Print out the data exactly, keeping every image out of it.
[Given material]
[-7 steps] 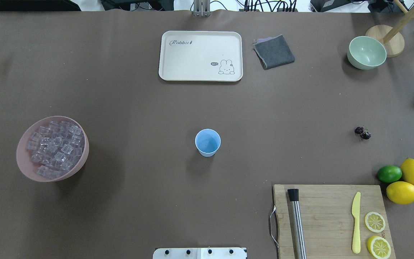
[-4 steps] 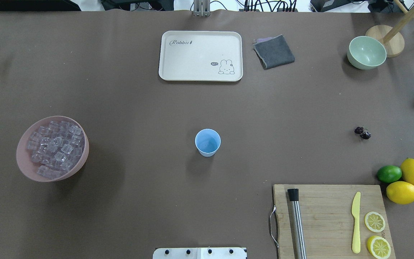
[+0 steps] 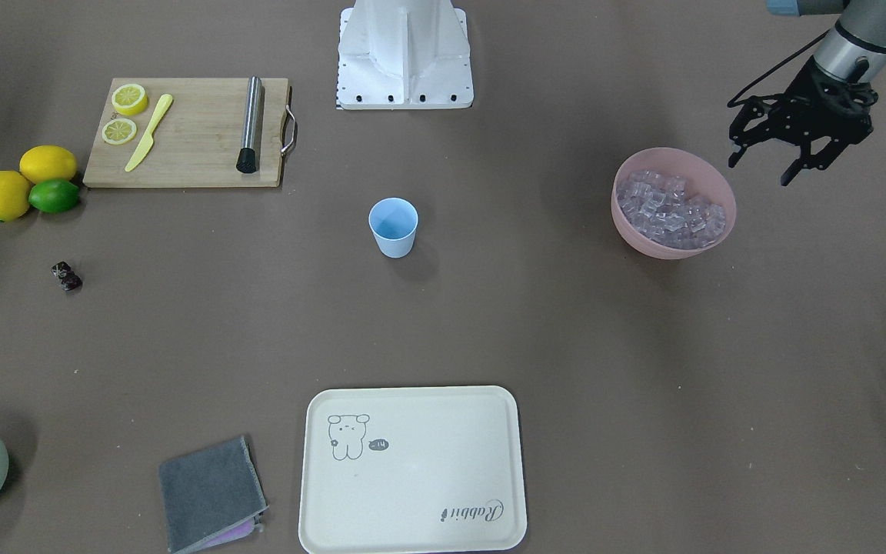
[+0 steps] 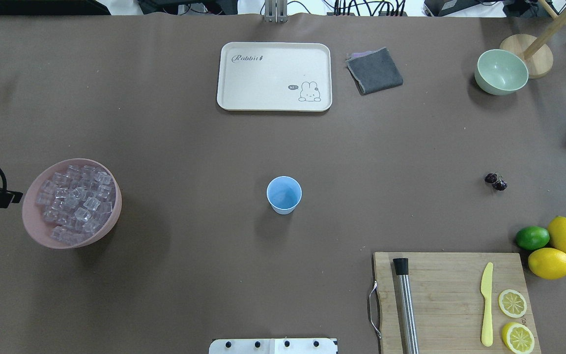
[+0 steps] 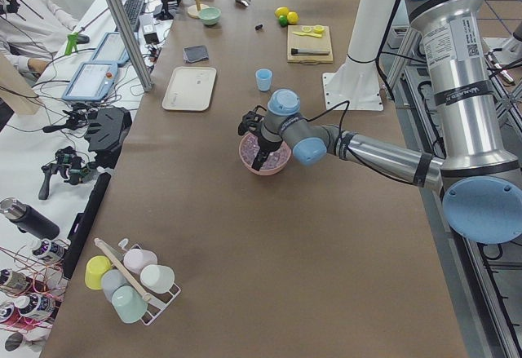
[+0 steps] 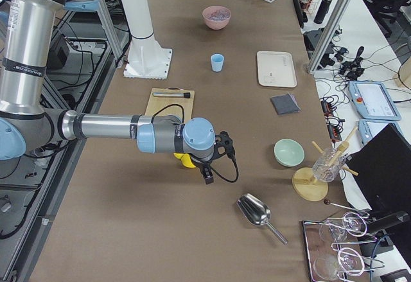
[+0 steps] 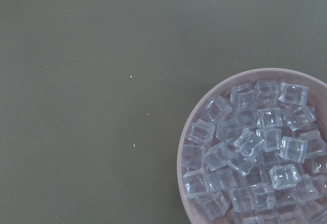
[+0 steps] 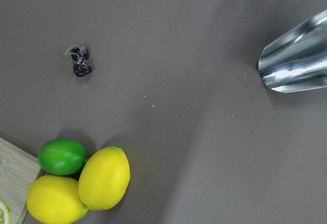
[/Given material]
◆ The completed task ◆
[-7 steps] 
[-4 steps] 
[+0 steps] 
[+0 steps] 
[+0 steps] 
[+0 steps] 
[+0 steps] 
[+0 steps] 

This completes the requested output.